Garip görünüyordu, ama Shinn'in arkadaş edinme konusunda bir hüneri varmış gibi görünüyordu.

Bu nedenle, zemin cilalandıktan sonra sahada oyun oynamak oldukça normaldi.

"Sana yüz adım boşluk bıraksam bile, yeri cilaladıktan sonra bu aptal şeyi yapma. Şimdi ağda yapmanın bir anlamı yok, değil mi?”

Sonuçta zemin hala kaygandı.

Ama buna rağmen, Shinn bu konuda kızgın kaldı.

Iska, Shinn'den bir yaş büyüktü ve farklı kulüplerdeydiler. Shinn ona asla resmi dilde hitap etmedi, ona kıdemli olarak saygı göstermedi.

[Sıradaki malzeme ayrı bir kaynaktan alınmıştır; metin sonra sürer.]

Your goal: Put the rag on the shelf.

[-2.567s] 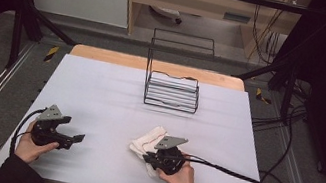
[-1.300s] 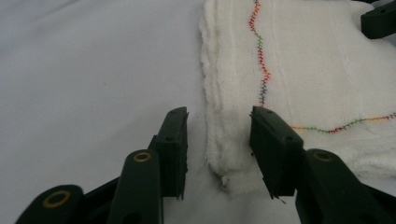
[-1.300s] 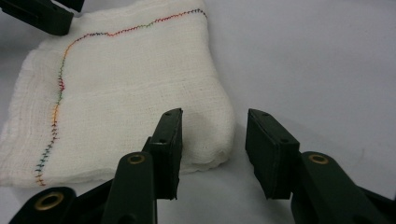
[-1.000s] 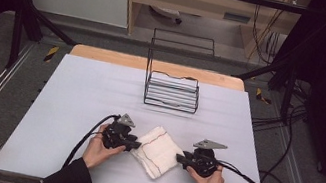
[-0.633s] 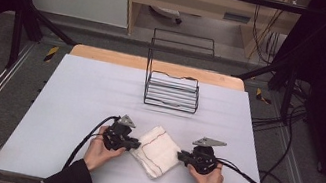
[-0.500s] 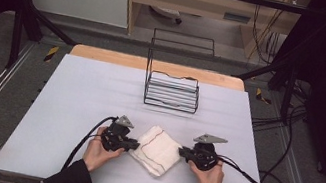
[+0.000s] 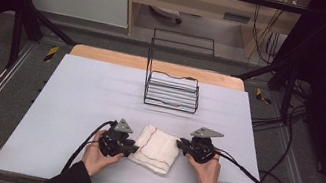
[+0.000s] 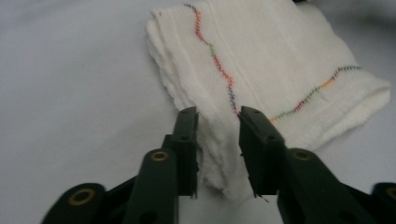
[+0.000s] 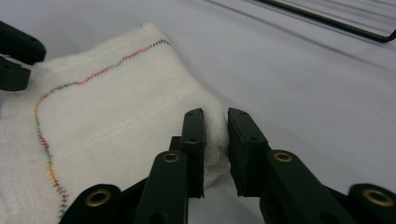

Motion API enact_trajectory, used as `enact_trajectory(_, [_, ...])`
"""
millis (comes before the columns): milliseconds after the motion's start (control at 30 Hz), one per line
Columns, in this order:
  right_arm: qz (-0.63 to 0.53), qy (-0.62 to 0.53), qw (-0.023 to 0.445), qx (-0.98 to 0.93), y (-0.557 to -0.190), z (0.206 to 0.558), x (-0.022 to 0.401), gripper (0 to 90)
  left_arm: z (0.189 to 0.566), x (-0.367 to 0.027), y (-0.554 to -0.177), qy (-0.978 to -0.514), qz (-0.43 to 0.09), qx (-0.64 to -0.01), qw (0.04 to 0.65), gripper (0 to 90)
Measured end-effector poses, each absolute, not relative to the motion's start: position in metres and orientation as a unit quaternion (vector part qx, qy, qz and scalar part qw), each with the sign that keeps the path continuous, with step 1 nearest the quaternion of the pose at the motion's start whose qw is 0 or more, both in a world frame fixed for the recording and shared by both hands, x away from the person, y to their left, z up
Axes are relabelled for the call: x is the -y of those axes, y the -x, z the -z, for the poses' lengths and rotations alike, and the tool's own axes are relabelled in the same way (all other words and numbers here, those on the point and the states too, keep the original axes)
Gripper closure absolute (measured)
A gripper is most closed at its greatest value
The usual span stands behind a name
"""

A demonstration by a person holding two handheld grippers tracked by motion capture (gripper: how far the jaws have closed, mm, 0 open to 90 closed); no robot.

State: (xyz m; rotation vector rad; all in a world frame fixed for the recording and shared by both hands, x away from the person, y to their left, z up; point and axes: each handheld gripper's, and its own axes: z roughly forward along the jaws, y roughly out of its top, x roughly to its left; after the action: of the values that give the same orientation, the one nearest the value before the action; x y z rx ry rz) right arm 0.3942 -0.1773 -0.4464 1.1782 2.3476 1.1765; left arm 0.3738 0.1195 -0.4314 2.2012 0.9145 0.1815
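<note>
- the folded white cloth [image 7: 157, 149] lies flat near the front edge of the bench [image 7: 74, 91], about the middle, with a wire rack [image 7: 172, 89] well behind it.
- the left gripper [image 8: 217, 122] is clenched on the cloth's left corner, a fold of fabric between the jaws.
- the right gripper [image 9: 215, 122] pinches the opposite corner (the rounded, folded one).
- holding two opposite ends is probably for lifting or unfolding it evenly.
</note>
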Motion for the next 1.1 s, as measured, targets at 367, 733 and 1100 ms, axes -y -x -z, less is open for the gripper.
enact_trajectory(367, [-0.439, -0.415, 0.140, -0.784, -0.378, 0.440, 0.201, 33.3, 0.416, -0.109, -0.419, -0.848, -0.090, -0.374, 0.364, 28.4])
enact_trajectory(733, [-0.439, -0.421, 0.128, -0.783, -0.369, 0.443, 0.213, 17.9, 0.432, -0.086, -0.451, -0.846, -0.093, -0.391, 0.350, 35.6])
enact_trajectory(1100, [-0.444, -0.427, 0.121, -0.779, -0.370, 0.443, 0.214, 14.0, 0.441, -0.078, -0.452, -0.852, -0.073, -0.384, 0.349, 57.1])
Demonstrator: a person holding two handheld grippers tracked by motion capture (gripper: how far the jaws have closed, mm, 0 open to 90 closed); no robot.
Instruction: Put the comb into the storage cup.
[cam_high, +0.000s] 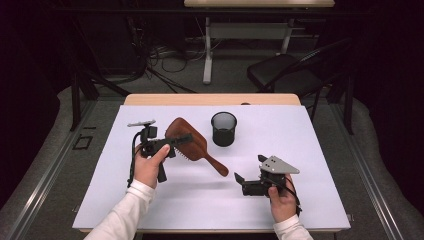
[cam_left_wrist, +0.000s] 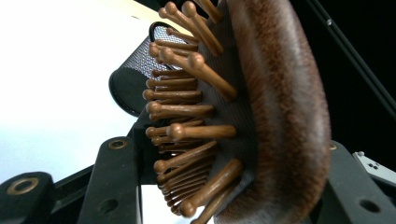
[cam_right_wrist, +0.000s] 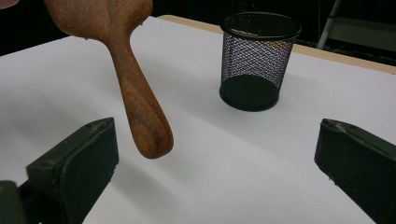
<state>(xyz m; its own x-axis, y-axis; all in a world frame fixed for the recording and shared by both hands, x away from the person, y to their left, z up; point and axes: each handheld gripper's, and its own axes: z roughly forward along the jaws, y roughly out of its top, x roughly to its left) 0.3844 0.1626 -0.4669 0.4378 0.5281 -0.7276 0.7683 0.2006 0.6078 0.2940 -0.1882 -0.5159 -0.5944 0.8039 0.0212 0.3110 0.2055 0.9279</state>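
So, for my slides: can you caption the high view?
Left gripper holds a wooden hairbrush beside a mesh cup; right gripper waits open.

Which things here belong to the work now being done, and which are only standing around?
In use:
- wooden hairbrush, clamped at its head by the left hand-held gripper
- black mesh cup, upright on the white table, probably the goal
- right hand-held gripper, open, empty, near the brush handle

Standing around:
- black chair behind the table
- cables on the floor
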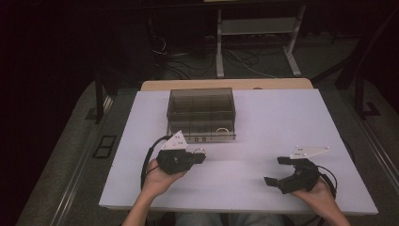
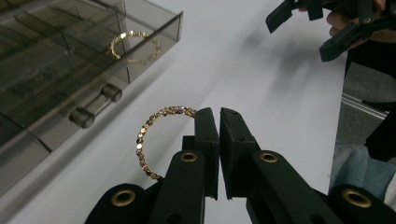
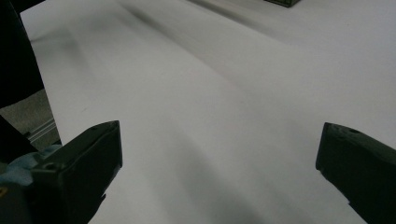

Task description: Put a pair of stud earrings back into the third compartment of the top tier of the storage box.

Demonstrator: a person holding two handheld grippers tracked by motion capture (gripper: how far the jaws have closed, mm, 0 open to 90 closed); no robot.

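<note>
My left gripper (image 1: 201, 156) (image 2: 219, 113) is shut on a gold beaded bracelet (image 2: 145, 135) (image 1: 199, 151), held just above the white table in front of a smoky transparent compartment box (image 1: 201, 109) (image 2: 56, 70). The ring sticks out to the left of the jaws in the left gripper view. A second gold bracelet (image 2: 133, 46) (image 1: 223, 130) lies inside the box near its front right corner. My right gripper (image 1: 275, 170) (image 3: 219, 154) rests open at the table's right front with nothing between its jaws.
The white table top (image 1: 282, 122) has its front edge close to both hands. The box has a bar handle (image 2: 95, 105) on its front face. Beyond the table are a wooden edge, cables and a metal frame on the floor.
</note>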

“Hâlâ biraz zaman var……bununla iyi misin, Alice-senpai?”

"Onun……"

"Ne, Iska? Bir problemin var?"

Dönüp baktığında, kendo kulübünün emekli kadın kaptanı oradaydı. Uzun siyah saçları vardı ve başını sallıyordu.

Dudaklarının bir gülümsemeyle kıvrıldığını gördü ve gözlerini kaçırarak dilini şaklattı. Birinci sınıf yıllarından beri, çürümüş bir bağ kurmuş olarak, tüm zaman boyunca aynı sınıftaydılar. Onunla uğraşmakta güçlük çekiyordu.

"Oynuyorsun? Bu kaygan."

"İlginç geliyor."

“Artık bahsettiğine göre, ilk yılımda böyle bir gün geçirdim. Zemin cilalandıktan sonra biraz zaman geçti, ben de yakan top oynamamızı önerdim ama sen izin vermedin.”

"Ha? Bu ne zaman oldu?"

“……Kaptan, aslında yakar top oynamak istiyoruz……”

Shinn doğrudan konuya mırıldandı. Her iki durumda da, Alice onu duymamış gibiydi.

“Cidden…… bunu bir daha söylersen seni okula bildirmemi ister misin? Ya şu anda başka biri ortaya çıkarsa……?”

Şeytanın konuşması.

Iska arkasında otoriter bir güç hissetti ve anında dondu.

Önündeki küçükler fark etmesin diye kendini toparlamak için elinden geleni yaptı, sessizce kenara çekildi ve kıza baktı. Sonra onun uzun gümüş saçlı, kısa boylu, narin bir kız olduğunu fark etti.

Kız konuştu. Soluk pembe halkalar nazik bir gülümseme gösterdi.

Gümüş bir çanın sesiyle onu takip etti.

“――Shinn mi?”

Tüm zaman boyunca soğukkanlı bir görünüm sergileyen Shinn, Iska'nın fark ettiği gibi aniden gergin bir bakış attı.

"Buradaki yeri cilaladığını duydum, peki şimdi tam olarak ne yapıyorsun?"



Bu bölümde emeği geçen; çevirmen ve düzenleyici arkadaşların
emeklerinin karşılığı olarak basit bir minnet ifadesi yani teşekkür etmeyi ihmal etmeyelim.


21   Önceki Bölüm  Sonraki Bölüm   23 




DISQUS - Mangaya Ait Yorumlar

*Not: Yorum Yazmadan Önce;

  • Spoiler butonu kullanılarak spoiler yazılabilir fakat buton kullanılmadan spoiler verenler uyarılmadan süresiz engellenecektir ve geri alınmayacaktır.,
  • Küfür, siyasi ve seviyesiz yorumlar,
  • İçerikle alakasız link paylaşımları yasaktır.
  • İçeriği çeviren gruplar dışında site reklamı yapanlar sınırsız uzaklaştırılacaktır.